Your instructions: Check the records below line by line. Give the count of lines with "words", and nothing else.
BEGIN
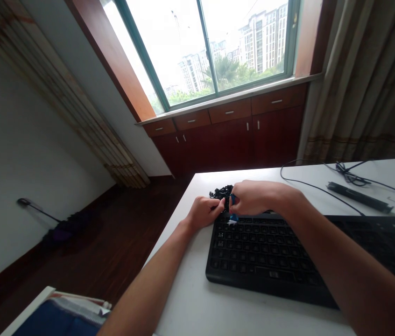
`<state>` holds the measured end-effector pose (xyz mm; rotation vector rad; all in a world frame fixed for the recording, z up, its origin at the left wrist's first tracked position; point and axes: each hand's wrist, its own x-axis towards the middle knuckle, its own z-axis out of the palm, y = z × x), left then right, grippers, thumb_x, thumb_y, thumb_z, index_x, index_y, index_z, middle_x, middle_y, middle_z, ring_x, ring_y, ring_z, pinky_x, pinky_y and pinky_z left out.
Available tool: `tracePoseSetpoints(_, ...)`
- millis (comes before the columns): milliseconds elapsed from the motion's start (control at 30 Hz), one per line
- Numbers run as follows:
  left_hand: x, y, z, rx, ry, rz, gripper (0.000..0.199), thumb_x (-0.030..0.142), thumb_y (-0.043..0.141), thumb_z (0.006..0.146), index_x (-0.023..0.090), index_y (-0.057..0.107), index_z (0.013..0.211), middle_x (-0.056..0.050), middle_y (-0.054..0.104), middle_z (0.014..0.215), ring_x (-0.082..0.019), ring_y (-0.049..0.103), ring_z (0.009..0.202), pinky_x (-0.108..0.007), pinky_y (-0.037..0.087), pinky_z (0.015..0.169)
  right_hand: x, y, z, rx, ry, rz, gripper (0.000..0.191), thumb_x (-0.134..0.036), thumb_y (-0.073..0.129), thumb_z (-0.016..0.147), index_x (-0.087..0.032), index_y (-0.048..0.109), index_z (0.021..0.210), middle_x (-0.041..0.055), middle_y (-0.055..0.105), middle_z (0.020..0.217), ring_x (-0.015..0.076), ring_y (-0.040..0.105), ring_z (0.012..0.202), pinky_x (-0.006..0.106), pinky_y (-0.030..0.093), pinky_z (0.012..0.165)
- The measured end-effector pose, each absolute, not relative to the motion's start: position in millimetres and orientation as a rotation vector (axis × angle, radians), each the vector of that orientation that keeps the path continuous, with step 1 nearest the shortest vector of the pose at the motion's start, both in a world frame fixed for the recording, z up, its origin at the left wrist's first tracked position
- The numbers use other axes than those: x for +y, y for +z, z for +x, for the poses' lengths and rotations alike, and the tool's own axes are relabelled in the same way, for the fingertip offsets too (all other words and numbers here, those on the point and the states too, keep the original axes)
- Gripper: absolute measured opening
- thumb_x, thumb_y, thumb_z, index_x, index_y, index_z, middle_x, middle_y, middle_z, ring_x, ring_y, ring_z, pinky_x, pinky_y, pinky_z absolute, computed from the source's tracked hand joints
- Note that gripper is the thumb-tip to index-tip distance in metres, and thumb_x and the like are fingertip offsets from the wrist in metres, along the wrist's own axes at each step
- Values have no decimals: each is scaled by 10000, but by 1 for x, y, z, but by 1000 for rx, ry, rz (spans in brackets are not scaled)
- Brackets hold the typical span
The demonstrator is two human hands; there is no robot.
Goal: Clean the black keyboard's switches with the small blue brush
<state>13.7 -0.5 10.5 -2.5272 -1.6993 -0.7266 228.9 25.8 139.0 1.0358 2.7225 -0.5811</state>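
A small blue-and-white piece (233,208) sits at the top edge of my keyboard, near the middle of the frame, and my hands close around it. I can't make out exactly what it is. My right hand (253,198) comes in from the right, its fingers curled and pressed together, pinching the blue part, though my fingers hide most of it. My left hand (204,212) is loosely closed just beside it, its fingertips reaching toward the piece from the left. I can't tell whether that hand is gripping anything.

A heap of black keycaps (222,192) lies just beyond my hands, on the far side of the black keyboard (260,254), which stretches toward the lower right with its keys facing up. Both lie on a white desk (183,291).

At the upper right of the desk are a long black bar (358,197) and a tangled black cable (349,173), with a thinner wire (318,186) curving down toward the keyboard. Past the desk's far edge, dark red wooden cabinets (225,137) run beneath a window (204,46), with a curtain (362,79) to the right. A purple-headed duster (62,232) lies on the wooden floor (120,238) at the left, and something blue (55,318) sits at the bottom left corner.
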Motion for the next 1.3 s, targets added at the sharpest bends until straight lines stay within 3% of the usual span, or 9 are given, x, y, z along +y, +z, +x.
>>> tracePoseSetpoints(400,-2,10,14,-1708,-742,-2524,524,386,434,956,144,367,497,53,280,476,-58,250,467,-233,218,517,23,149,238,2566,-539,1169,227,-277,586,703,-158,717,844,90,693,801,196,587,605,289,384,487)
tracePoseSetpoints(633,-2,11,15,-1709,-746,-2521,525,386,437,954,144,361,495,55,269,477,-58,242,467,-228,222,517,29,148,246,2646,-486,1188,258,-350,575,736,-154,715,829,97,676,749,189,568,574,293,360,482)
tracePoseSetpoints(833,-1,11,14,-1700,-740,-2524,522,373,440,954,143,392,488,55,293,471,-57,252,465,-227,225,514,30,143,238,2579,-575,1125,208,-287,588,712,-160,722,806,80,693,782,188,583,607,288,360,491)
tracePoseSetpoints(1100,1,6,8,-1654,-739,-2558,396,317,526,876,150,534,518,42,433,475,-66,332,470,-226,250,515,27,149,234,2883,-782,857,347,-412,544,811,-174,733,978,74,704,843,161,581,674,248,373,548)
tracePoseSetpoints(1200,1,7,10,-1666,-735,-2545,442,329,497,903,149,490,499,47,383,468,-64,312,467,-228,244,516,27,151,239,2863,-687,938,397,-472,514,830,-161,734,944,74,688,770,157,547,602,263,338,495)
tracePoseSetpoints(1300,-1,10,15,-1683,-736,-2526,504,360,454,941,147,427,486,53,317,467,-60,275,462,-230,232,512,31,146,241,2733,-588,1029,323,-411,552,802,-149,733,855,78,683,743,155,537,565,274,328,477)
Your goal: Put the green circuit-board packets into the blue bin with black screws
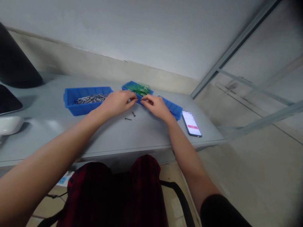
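Note:
My left hand (120,101) is closed in a pinch in front of the middle blue bin, between it and the bin of screws; anything in its fingertips is too small to make out. Close by on the right, my right hand (153,105) has its fingers bent together, their contents also unclear. The left blue bin (81,109) holds many metal screws (92,98). Green plastic packaging (139,88) lies in the middle blue bin (129,83). Part of the right blue bin (174,108) is behind my right hand. Two dark screws (128,119) (133,114) lie apart on the table.
The grey table (132,138) meets a wall at the back. A lit phone (191,124) lies at the right. At the left are a black cylinder (17,60), a dark device (8,100) and a white object (10,125). A metal frame (255,85) stands beyond the right end.

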A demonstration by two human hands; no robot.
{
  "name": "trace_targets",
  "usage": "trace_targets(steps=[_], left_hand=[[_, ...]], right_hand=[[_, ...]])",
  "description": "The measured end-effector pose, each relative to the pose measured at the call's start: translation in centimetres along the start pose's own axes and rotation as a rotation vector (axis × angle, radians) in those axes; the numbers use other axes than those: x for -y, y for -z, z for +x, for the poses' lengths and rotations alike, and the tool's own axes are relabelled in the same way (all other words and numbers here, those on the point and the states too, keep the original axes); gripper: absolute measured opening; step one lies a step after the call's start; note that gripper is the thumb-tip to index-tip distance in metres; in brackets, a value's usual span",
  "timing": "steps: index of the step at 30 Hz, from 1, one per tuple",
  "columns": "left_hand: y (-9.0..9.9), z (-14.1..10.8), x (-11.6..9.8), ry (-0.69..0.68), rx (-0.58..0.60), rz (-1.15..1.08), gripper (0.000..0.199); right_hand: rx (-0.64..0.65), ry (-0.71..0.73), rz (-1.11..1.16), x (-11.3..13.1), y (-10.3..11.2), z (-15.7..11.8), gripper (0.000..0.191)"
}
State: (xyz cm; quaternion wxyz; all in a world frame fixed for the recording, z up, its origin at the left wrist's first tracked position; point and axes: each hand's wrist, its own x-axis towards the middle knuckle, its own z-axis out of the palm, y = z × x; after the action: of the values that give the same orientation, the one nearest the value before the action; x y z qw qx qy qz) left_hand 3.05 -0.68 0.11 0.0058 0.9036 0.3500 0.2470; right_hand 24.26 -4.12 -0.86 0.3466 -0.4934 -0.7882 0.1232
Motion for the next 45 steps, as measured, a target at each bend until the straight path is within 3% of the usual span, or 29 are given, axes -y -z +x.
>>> trace_targets(steps=[19,45], left_hand=[[-0.01,0.00,-0.07,0.002,-0.036,-0.037,0.032],[0.35,0.02,-0.19,0.012,0.003,-0.012,0.033]], right_hand=[[0.006,0.011,-0.011,-0.04,-0.05,0.00,0.029],[0.001,0.006,-0.043,-0.10,0.02,0.00,0.032]])
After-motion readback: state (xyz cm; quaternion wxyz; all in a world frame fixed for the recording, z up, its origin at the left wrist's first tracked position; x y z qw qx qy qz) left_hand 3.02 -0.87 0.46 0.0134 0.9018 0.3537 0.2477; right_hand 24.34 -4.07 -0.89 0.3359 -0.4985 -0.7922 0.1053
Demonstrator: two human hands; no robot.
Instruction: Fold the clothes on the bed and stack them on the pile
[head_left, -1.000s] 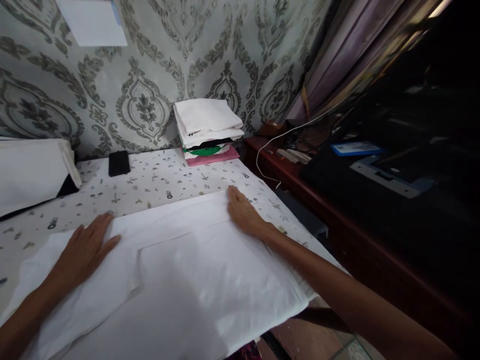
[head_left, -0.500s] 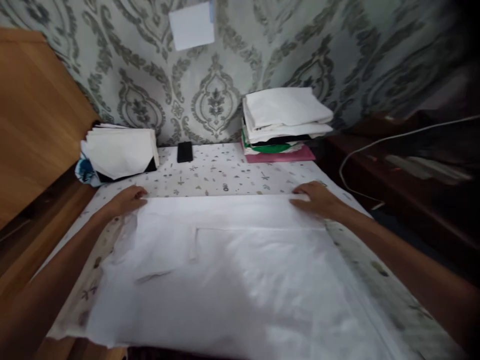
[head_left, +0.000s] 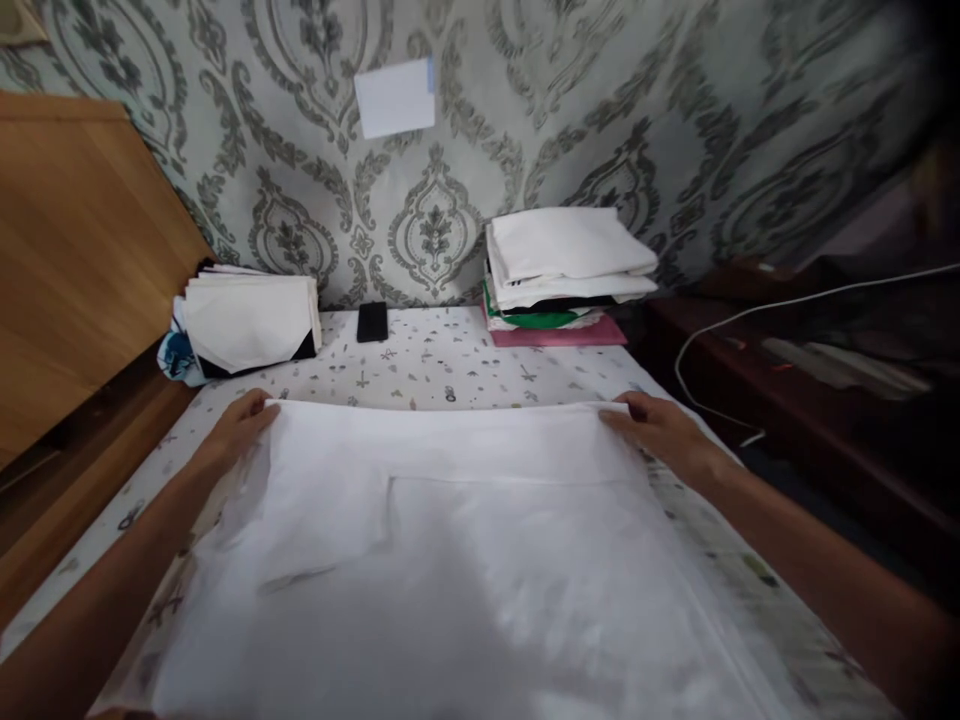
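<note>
A large white cloth [head_left: 420, 580] lies spread in front of me, sheer along its left edge, with a stitched line and a short slit-like mark on it. My left hand [head_left: 244, 425] pinches its far left corner between thumb and fingers. At the far right corner, my right hand [head_left: 656, 425] grips the same edge. The far edge is stretched nearly straight between both hands and seems slightly raised. The near end of the cloth runs out of view.
On the patterned bedsheet [head_left: 405, 370] are folded white clothes [head_left: 251, 320] at left, a black phone [head_left: 372, 322] and a stack of folded clothes [head_left: 566, 250] at right. A wooden panel [head_left: 82, 260] borders the left. A white cable [head_left: 810, 290] hangs at right.
Both hands have closed on the far corners of the cloth and drawn its edge taut, slightly wider apart. The camera view has tilted up a little.
</note>
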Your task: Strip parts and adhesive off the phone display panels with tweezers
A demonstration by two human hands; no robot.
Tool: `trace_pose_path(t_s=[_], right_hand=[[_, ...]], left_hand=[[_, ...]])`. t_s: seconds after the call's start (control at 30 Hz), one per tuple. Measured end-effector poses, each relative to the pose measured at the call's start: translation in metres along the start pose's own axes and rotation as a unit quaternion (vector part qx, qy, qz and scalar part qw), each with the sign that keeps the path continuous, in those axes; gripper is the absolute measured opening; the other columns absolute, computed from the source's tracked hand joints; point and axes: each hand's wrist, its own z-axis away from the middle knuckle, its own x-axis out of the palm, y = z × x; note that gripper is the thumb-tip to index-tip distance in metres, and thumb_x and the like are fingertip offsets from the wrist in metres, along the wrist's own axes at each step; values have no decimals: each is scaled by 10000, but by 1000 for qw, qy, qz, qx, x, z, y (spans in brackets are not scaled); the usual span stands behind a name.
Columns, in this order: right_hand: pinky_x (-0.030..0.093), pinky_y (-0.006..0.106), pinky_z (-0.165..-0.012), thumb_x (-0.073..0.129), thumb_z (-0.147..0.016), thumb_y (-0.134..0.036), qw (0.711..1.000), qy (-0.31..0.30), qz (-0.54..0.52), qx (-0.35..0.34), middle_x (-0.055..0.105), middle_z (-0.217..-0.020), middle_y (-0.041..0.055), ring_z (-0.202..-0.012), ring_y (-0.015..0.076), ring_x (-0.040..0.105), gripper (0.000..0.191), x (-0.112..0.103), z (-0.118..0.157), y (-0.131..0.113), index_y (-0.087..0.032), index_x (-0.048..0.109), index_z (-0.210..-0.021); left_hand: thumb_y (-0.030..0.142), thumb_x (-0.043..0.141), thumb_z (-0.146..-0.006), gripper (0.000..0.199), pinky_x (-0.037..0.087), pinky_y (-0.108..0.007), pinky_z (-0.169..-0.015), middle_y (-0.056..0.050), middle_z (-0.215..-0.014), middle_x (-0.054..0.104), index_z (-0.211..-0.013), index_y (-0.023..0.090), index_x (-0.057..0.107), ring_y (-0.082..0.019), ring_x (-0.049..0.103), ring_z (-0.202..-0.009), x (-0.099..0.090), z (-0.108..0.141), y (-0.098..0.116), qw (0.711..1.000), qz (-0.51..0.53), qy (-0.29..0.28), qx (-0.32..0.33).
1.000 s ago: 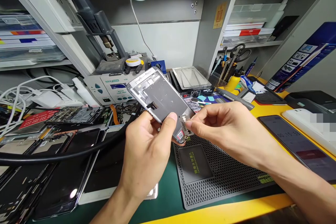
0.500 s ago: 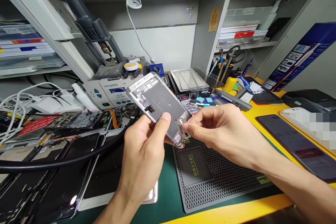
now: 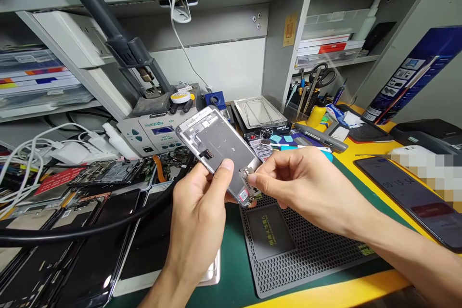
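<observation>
- In front of me, a person works bare-handed at a bench; both forearms rise from the lower edge of the view and meet near its middle.
- The left hand (image 3: 198, 209) comes up from below, wrist nearly straight. Its fingers grip a phone-sized panel (image 3: 227, 142): thumb flat across the upper face, the others wrapped underneath.
- That panel is in the air above the bench, slanted, its far end leaning left and its near end close to the right hand (image 3: 305, 185).
- The right forearm reaches in from the lower right, back of the hand turned up, fingers curled. Thumb and forefinger pinch a thin metal piece (image 3: 248, 181) (dark lettering runs along it) at the panel's near end.
- A label (image 3: 244, 195), white and red, sits at that end, just beside the metal piece.
- Beneath the right hand lies a dark perforated mat (image 3: 281, 276).
- To the right of that forearm, a phone (image 3: 407, 197) displays large digits.
- To the left of the left hand, dark screens (image 3: 97, 236) lie side by side.
</observation>
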Motion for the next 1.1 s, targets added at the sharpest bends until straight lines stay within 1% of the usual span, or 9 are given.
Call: trace_pose_path(t_s=[0.13,0.33,0.57,0.87,1.03,1.1], right_hand=[[333,182,-436,697,-842,-291,1000,3,-3,-3,550,-555,-46,-492,67,441,242,0,0,0,-157,659,-645],[317,198,-419,700,-830,-278,1000,5,-5,-8,547,-524,-43,-474,78,439,226,1,1,0,-167,674,-634],[328,195,-424,702,-829,-283,1000,1,-12,-7,570,-529,-40,-472,75,448,223,2,0,0,-164,685,-640],[339,179,-444,683,-849,-251,1000,-14,-14,-12,586,-562,-46,-494,64,453,203,2,-1,1,-158,682,-669],[362,174,-461,665,-867,-265,1000,-20,-12,-16,584,-567,-45,-498,64,459,237,3,0,1,-159,664,-656],[353,172,-451,665,-869,-269,999,-25,-14,-15,567,-554,-51,-485,60,440,236,2,0,0,-160,666,-660]], left_hand=[[464,682,-870,268,464,-313,-593,-19,-705,695,-886,199,719,-198,610,-638,-2,0,-2,1000,-13,-2,-7],[481,684,-867,287,462,-327,-589,-12,-665,684,-934,207,736,-200,597,-599,-5,0,-4,1000,-25,-2,-11],[481,684,-871,283,452,-328,-583,0,-628,662,-933,211,740,-192,575,-574,-6,1,-7,999,-32,1,-8],[484,691,-863,284,429,-328,-574,12,-589,625,-947,215,730,-188,546,-550,-1,0,-1,999,-34,16,-10],[482,680,-877,277,392,-300,-536,24,-558,566,-887,207,712,-157,497,-526,-5,-2,-5,999,-53,12,0],[473,680,-882,274,374,-288,-519,27,-558,548,-869,200,703,-145,480,-525,-6,-2,-6,998,-56,8,3]])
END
Solution to this exercise: 2